En revanche, contrairement à Carcassonne, les règles de pose de tuiles sont plus décomplexées, ce qui augmente les possibilités de construction mais crée parfois des situations bizarroïdes. En effet, on ne se soucie plus des routes qui peuvent se terminer promptement ou apparaître au milieu de nulle part (ce qui pêche beaucoup au niveau du traitement de la thématique).
Pourquoi avoir symbolisé des routes en dur alors que symboliser par des chemins (en terre) aurait suffi dissiper certaines situations contre-intuitives (que ne présente pas Carcassonne) ?
"♫ ♫ Ce petit chemin, qui sent la noisette ooooohh, ce petit chemin n'a ni queue ni tête ♫ ♫"
2) Un nouveau mécanisme d'enchère/programmation, qui marche du tonnerre (Great Scott!!!)
Et oui, ce système de sélection de tuiles est la principale trouvaille du jeu, qui le démarque vraiment du reste des jeux de pose de tuiles. Il est très raffiné et assez retord.
Premièrement, votre hache va vous servir énormément :
- Soit à faire couiner votre adversaire, pour le priver de le tuile hyper bourrine qui va changer la donne (parfois il ne faut pas hésiter !!)

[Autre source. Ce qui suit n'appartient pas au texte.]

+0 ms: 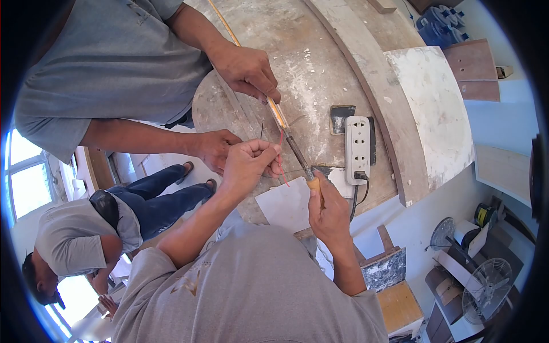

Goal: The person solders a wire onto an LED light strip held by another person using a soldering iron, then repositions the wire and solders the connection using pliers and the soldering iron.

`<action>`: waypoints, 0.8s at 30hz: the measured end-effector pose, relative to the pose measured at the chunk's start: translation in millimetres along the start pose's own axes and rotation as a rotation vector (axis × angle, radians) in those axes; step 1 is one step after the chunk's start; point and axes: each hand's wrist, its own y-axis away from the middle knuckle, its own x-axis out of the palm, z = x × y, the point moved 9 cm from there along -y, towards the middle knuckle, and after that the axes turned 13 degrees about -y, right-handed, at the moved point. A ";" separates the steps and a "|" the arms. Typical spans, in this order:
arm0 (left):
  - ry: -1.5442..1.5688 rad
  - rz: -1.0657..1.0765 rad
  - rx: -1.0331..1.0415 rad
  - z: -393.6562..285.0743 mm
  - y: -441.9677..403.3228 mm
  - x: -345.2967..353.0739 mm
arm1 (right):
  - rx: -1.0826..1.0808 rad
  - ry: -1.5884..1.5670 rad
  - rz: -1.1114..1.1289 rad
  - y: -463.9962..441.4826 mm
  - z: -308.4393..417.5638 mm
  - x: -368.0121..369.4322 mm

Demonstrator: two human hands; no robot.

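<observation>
I can't make out a single sure word from where I stand: the grey shirt (251,286) nearest me has a brownish printed mark (187,284) on its chest, an angular shape rather like a W or an N, with smaller characters just beside it too faint to read. The other grey shirt (120,74), on the person at the far side of the surface (274,34), bears a small dark mark (139,11) that is equally illegible. Any print on the white power strip (357,148) is too small to tell.
</observation>
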 end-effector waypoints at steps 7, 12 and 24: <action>0.002 -0.001 -0.001 0.3 0.1 -0.4 | -0.036 -0.005 -0.025 -0.3 1.3 -0.6; -0.009 0.006 0.007 0.1 -0.3 -0.4 | -0.027 0.042 -0.007 0.0 2.5 -0.8; -0.027 0.014 0.003 -1.5 0.5 -0.1 | -0.071 0.064 -0.022 0.9 4.1 -0.7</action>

- Soit à écarter une tuile inutile à tous les joueurs (histoire de ne pas encombrer votre puzzle déjà complexe à construire)
Deuxièmement, la fixation du prix des tuiles est un art bien délicat à maîtriser. Il faudra être attentif à fixer un prix convenable :
- si une de vos tuiles vous intéresse, il faudra effrayer le chaland pour qu'il ne vienne pas vous la chiper en s'économisant tout de même au maximum (pour garder un bon pouvoir d'achat)

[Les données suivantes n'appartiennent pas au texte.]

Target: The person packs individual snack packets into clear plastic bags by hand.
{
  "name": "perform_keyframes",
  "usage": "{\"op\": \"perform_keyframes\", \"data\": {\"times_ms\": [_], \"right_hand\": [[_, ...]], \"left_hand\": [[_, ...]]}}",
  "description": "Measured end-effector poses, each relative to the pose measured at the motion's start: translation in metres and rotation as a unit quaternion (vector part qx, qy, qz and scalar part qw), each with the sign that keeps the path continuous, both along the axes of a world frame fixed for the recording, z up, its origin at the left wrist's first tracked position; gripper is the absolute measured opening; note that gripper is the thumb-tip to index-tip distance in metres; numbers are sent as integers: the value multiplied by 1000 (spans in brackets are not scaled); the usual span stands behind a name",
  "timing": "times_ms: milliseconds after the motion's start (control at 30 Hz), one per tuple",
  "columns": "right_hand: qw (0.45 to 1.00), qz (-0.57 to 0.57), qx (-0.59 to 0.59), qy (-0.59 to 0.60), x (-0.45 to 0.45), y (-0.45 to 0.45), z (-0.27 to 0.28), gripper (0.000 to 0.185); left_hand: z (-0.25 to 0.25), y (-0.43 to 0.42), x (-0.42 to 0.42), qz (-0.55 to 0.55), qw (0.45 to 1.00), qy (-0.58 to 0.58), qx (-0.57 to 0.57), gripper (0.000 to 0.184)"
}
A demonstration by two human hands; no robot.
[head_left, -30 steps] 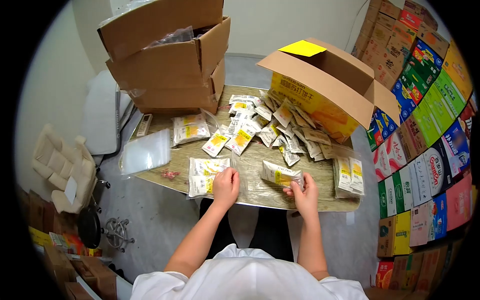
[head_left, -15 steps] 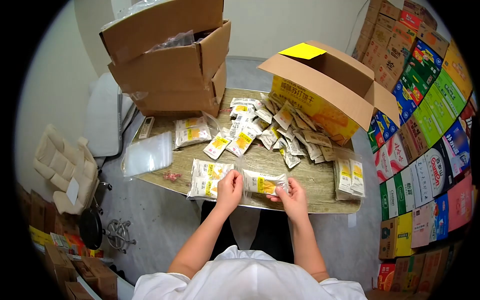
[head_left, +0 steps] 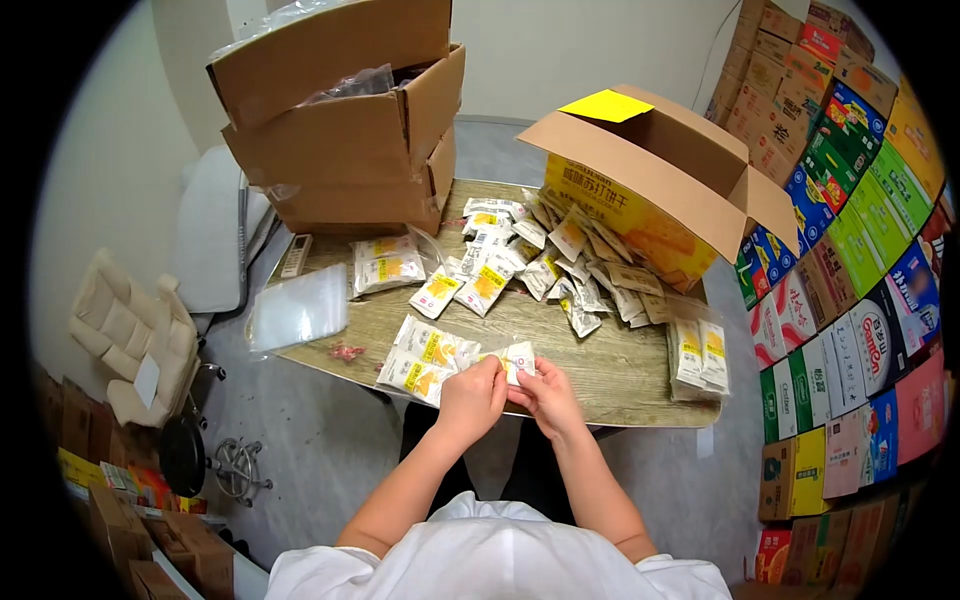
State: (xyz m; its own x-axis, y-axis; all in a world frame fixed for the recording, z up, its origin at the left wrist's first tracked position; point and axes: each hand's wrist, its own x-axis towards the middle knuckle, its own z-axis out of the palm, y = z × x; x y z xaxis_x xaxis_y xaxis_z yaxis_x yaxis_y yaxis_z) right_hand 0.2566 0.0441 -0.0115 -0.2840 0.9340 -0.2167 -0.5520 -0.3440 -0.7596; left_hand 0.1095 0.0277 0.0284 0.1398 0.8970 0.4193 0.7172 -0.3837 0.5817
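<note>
Near the table's front edge, my right hand [head_left: 552,402] is closed on a small white-and-yellow cracker packet [head_left: 518,357], gripping its right end. My left hand [head_left: 474,402] is closed beside it at the edge of a clear plastic bag; its fingertips are mostly hidden. Two cracker packets [head_left: 428,362] lie inside that bag, just left of my left hand. The held packet's left end is at the bag's mouth, partly behind my left fingers. Beyond my hands spreads a pile of loose cracker packets [head_left: 487,283].
A filled bag [head_left: 388,266] lies back left, another filled bag [head_left: 698,352] at the right edge. Flat clear bags [head_left: 298,308] rest on the left. An open yellow cracker carton [head_left: 630,220] and stacked brown boxes [head_left: 340,150] stand behind. Cartons [head_left: 850,250] line the right wall.
My right hand has moved left with the cracker packet, bringing it close to my left hand. The bag with its two packets has tilted and shifted slightly right.
</note>
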Motion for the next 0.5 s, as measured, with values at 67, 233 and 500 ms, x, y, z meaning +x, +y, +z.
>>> {"op": "perform_keyframes", "data": {"times_ms": [67, 233, 500], "right_hand": [[999, -6, -10, 39, -6, 0, -8, 28], [999, 0, -44, 26, -8, -4, -3, 27], [939, 98, 133, -301, -14, 5, -24, 12]], "left_hand": [[0, 0, 0, 4, 1000, -6, -4, 10], [1, -1, 0, 12, 1000, -8, -22, 11], [5, -4, 5, -3, 1000, -4, 0, 11]]}}
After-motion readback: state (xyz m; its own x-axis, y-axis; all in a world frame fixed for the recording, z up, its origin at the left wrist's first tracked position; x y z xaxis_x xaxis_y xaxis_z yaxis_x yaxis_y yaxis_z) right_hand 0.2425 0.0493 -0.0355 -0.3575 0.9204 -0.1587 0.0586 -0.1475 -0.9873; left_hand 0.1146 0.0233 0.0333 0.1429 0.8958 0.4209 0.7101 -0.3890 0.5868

- si une tuile n'est pas vraiment intéressante, il faudra réussir à l’appâter sans trop brader mais sans l'effrayer (car si personne n'achète, vous devrez vous acquitter de la somme et en plus placer cette tuile qui ne vous arrange pas forcément).

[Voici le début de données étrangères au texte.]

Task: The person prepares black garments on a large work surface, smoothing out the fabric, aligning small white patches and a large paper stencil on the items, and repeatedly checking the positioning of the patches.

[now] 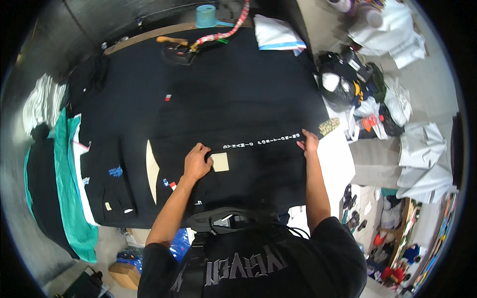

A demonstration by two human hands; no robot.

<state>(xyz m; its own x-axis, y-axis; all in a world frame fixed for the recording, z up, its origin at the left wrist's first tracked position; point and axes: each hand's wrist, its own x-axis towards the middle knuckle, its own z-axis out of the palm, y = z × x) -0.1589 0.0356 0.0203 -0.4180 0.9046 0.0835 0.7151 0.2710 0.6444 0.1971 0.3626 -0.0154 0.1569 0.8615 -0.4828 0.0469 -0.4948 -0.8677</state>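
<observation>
Black fabric (261, 171) lies flat in front of me, with a row of white printed lettering (261, 141) across it. My left hand (197, 161) rests on the cloth, fingers curled at the left end of the printed row; whether it pinches the fabric is unclear. Just right of it is a cream square card (220, 162). At the row's right end, my right hand (308, 143) has its thumb and fingers at the fabric, and its grip cannot be made out. A curved cream piece (151, 171) lies left of my left hand.
At the back, an iron (180, 54) with a wooden handle and wrapped cord sits near a blue dipper (206, 16). A folded white bag (277, 33) lies back right. Green fabric (69, 178) hangs at left. Bags and a bottle (369, 121) crowd the right; people sit in the distance, lower right.
</observation>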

Attention à n'être pas trop gentil sur les coûts de vos tuiles car si on vous les achète toutes, vous n'aurez qu'une tuile à placer à ce tour (et vous regarderez avec de gros yeux, la langue pendante l'un de vos adversaires qui a lui 3 tuiles à placer).
3) Un système de décompte mêlant classicisme et une petite dose d'originalité
Pas grand chose de nouveau dans les différentes manières de scorer via les tuiles :
- accumulation d'items (un point par mouton, par phare par...)
- de la collection (un set d'items différents donne 5 PV)
- de la lutte pour une majorité (celui qui a le plus de bateaux gagnent 5 PV le deuxième 2)
- des contraintes géographiques (on marque des points selon les espaces que l'on arrive à fermer, ce qui rappelle les villes dans Carcassonne)
L'originalité provient de la variabilité du décompte selon le tour qui va rythmer votre stratégie et notamment sur quels items il faut se jeter à plus ou moins long terme.
Pour agrémenter le tout, nous avons la possibilité de marquer des points selon des objectifs personnels (décomptés en fin de partie) qui vont offrir des opportunités supplémentaires et aussi augmenter la probabilité que chaque tuile soit intéressante. Pour les adversaires, elle va souvent remettre en cause l'utilisation de sa hache lors de la sélection des tuiles. Cette composante m'a beaucoup rappelé un excellent jeu d'initiation à la pose de tuiles : Petit Princed'Antoine Bauza et de Bruno Cathala.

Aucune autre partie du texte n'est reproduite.